= EXERCISE MATERIALS =
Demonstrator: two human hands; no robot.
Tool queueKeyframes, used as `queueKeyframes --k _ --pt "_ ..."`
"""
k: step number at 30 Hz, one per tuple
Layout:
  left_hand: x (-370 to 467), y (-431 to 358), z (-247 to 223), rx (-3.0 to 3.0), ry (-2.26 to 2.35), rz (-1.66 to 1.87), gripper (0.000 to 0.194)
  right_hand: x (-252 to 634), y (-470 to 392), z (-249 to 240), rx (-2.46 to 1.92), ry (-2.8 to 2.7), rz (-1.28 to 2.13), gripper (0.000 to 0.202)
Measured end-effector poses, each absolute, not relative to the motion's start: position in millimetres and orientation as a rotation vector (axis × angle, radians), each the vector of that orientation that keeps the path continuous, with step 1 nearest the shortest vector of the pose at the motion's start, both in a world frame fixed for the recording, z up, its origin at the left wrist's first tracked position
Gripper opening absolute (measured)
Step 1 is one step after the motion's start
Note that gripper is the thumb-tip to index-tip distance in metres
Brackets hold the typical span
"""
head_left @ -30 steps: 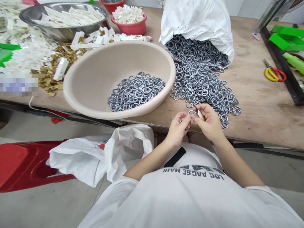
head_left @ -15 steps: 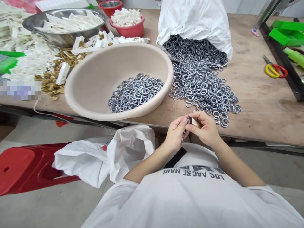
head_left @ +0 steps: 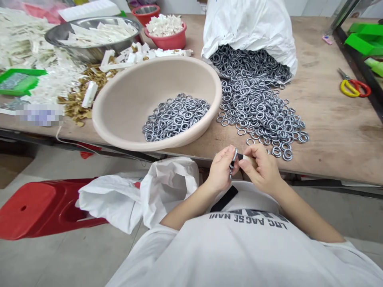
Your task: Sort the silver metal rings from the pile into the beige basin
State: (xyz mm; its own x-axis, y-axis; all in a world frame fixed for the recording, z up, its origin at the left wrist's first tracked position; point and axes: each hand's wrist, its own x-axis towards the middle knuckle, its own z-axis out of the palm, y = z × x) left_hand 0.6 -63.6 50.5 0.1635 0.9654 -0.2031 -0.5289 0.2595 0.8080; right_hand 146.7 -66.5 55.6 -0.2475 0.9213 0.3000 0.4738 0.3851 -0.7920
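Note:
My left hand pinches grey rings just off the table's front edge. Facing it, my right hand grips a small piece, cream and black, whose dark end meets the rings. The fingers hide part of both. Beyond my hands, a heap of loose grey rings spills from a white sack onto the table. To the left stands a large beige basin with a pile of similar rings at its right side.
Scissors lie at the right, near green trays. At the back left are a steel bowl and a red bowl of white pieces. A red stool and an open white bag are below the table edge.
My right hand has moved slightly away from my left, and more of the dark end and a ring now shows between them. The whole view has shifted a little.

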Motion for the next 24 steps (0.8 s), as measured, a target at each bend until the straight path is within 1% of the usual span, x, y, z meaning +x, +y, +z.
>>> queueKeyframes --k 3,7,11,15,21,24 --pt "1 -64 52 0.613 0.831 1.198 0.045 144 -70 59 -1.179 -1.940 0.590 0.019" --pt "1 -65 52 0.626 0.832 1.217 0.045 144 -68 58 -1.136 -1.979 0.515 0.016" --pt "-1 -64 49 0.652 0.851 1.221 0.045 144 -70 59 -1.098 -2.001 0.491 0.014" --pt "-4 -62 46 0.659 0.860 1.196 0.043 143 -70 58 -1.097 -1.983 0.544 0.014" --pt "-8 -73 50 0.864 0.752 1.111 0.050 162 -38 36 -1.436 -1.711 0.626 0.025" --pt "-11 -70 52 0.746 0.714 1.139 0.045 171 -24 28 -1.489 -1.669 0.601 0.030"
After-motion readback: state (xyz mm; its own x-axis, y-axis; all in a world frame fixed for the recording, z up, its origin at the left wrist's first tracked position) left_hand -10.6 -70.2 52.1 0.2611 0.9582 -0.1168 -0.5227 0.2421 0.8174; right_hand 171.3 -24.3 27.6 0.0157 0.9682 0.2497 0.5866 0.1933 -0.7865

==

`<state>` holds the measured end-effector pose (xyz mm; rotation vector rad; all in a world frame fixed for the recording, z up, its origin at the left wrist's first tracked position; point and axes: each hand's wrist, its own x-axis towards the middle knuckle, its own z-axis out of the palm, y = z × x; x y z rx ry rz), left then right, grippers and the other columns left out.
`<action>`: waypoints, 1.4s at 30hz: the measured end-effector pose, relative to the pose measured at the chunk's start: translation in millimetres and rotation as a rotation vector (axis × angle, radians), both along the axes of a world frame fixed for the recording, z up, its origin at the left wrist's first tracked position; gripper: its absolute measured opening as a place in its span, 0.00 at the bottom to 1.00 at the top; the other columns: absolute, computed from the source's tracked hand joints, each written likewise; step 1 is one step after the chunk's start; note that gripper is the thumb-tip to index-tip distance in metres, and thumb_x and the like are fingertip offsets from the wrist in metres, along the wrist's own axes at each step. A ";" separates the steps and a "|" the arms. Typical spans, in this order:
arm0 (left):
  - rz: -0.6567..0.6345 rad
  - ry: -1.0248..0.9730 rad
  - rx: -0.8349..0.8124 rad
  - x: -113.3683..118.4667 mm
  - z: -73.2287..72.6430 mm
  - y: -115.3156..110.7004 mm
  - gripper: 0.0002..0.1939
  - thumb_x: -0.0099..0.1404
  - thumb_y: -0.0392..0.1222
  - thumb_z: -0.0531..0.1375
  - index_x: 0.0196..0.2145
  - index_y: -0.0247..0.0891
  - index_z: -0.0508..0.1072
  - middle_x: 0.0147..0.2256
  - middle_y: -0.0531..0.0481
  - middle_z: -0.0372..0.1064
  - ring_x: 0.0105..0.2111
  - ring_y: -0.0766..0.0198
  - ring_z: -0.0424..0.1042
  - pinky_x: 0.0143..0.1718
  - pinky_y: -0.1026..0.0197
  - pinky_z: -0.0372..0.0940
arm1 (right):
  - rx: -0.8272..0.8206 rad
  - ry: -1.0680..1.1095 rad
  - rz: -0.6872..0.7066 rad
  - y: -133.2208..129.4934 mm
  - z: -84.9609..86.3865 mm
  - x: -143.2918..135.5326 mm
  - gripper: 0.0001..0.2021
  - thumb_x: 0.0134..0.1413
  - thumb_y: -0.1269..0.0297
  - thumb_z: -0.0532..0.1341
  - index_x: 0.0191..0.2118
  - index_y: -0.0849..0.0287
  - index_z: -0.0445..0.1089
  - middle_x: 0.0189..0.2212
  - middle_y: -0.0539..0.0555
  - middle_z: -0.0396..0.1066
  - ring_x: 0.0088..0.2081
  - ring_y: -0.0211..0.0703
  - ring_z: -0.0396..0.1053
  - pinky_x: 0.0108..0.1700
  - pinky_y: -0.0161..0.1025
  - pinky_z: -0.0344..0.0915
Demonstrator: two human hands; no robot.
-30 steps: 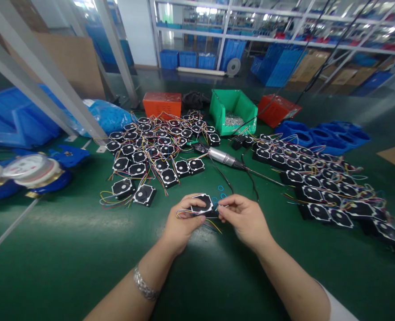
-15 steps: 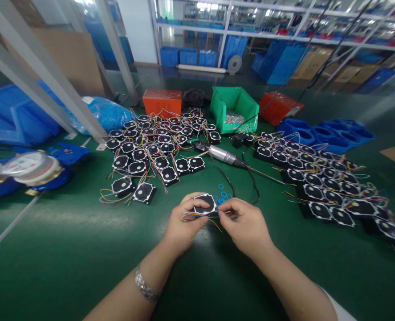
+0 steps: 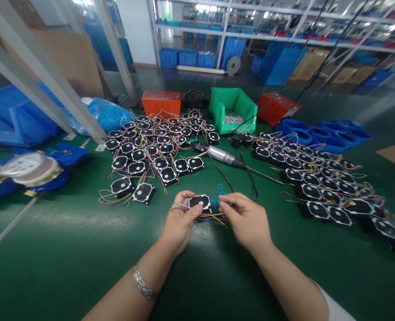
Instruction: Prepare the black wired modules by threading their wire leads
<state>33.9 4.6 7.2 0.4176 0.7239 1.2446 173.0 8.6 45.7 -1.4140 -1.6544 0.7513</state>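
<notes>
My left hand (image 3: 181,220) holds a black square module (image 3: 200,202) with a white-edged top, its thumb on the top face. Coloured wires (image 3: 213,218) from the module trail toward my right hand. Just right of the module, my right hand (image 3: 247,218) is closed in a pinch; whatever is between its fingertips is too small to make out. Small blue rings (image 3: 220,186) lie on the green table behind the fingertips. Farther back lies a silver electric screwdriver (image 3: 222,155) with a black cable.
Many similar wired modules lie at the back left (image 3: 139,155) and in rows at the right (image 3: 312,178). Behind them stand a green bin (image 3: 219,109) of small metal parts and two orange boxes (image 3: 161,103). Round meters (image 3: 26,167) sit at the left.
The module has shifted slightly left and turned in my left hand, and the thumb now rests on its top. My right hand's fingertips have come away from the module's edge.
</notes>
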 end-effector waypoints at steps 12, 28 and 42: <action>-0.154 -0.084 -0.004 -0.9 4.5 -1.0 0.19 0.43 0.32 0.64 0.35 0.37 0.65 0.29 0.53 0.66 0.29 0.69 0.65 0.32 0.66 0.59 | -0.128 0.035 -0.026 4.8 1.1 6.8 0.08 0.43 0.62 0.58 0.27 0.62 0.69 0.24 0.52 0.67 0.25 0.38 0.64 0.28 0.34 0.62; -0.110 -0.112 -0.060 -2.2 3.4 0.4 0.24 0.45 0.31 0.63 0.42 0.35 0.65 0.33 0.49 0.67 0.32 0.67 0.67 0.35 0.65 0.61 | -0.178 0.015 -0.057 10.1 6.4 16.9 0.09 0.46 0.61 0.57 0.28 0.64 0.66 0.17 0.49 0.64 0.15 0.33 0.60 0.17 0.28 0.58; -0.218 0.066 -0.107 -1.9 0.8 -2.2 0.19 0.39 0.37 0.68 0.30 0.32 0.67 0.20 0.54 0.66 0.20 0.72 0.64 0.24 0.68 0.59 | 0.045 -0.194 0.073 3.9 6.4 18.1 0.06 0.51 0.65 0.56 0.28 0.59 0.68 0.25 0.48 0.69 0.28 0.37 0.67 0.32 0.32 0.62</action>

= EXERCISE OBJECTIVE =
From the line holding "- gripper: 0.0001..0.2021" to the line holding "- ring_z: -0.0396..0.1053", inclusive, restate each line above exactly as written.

= YOUR RESPONSE =
  - gripper: 0.0001..0.2021
  - thumb_x: 0.0134..0.1413
  - thumb_y: -0.1269..0.0297
  - thumb_z: -0.0532..0.1341
  - index_x: 0.0191..0.2118
  - index_y: -0.0849..0.0287
  - index_z: -0.0445..0.1089
  - middle_x: 0.0189..0.2212
  - middle_y: -0.0539..0.0555
  - middle_z: -0.0396..0.1066
  - ring_x: 0.0088..0.2081
  - ring_y: -0.0211..0.0703
  - ring_z: -0.0396..0.1053

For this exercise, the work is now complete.